The etiology of IBS is multifactorial, involving intestinal motility disorders, visceral hypersensitivity, micro-inflammation of the intestinal mucosa, and dysbiosis. It has been demonstrated that the sub-category of IBS patients with constipation predominantly have increased amounts of Methanobrevibacter smithii, the most common methanogenic archaea found in the intestinal lumen, compared to other IBS patients.

Breath tests can evaluate methane production by the intestinal microbiota, indirectly assessing the presence and quantity of methanogenic archaea. The acronym IMO (intestinal methanogen overgrowth) defines the association of digestive symptoms (notably bloating and constipation) with a high concentration of methane in exhaled gases (≥ 10 ppm).

The links between constipation, methane production, and fecal microbiota are uncertain, necessitating further studies that could lead to precise diagnostic and treatment recommendations.
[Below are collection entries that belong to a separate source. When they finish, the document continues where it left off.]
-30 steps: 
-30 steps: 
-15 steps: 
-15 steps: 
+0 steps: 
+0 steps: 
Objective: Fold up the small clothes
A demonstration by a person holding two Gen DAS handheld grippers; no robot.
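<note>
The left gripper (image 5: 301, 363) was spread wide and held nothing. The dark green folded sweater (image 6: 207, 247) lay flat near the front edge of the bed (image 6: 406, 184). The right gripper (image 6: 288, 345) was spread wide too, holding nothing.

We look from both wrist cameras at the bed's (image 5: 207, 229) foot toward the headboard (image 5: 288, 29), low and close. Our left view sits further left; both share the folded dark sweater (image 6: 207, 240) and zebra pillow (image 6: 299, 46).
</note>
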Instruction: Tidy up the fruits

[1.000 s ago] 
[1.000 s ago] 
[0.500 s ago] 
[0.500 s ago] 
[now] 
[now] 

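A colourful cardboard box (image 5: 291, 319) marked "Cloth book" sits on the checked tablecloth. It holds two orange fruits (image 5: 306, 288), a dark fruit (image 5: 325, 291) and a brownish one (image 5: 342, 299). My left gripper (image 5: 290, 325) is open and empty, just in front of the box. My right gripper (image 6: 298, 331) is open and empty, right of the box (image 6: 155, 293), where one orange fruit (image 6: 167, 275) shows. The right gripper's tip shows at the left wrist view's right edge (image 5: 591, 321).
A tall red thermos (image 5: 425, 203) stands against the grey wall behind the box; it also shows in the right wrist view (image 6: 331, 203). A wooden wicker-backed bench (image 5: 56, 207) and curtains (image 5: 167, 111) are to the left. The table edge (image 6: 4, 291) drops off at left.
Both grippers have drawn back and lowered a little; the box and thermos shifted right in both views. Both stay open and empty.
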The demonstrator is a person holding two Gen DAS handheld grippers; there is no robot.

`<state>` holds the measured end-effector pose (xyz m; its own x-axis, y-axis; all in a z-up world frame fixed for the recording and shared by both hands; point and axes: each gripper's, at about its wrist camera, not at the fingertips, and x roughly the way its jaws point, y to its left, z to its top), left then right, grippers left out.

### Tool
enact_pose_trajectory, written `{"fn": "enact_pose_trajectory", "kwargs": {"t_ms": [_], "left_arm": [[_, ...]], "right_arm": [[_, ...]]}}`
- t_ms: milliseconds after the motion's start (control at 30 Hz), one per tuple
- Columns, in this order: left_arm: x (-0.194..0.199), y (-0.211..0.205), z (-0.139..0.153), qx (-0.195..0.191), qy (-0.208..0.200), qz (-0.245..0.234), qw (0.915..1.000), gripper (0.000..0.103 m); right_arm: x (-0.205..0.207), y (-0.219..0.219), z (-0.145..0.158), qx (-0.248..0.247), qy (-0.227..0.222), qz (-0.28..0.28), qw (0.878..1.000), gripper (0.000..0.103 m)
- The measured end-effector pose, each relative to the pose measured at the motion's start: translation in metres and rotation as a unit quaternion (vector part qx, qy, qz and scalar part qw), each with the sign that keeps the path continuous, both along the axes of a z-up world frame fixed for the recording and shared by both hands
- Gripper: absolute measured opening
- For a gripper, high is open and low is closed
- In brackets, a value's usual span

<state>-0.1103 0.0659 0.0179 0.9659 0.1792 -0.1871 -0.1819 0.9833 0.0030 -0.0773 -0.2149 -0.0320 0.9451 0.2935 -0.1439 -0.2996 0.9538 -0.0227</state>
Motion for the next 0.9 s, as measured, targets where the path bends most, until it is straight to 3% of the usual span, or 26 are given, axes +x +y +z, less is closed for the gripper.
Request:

Main objective: Describe the initial composition of the fecal microbiota of constipated methano-producing IBS patients.

Secondary objectives:

2\. Describe the initial composition of blood metabolites linked to the microbiota of constipated methano-producing IBS patients 3. Describe the evolution of the fecal microbiota and blood metabolites linked to the fecal microbiota during conventional therapeutic management (before and after) of constipated methano-producing IBS patients.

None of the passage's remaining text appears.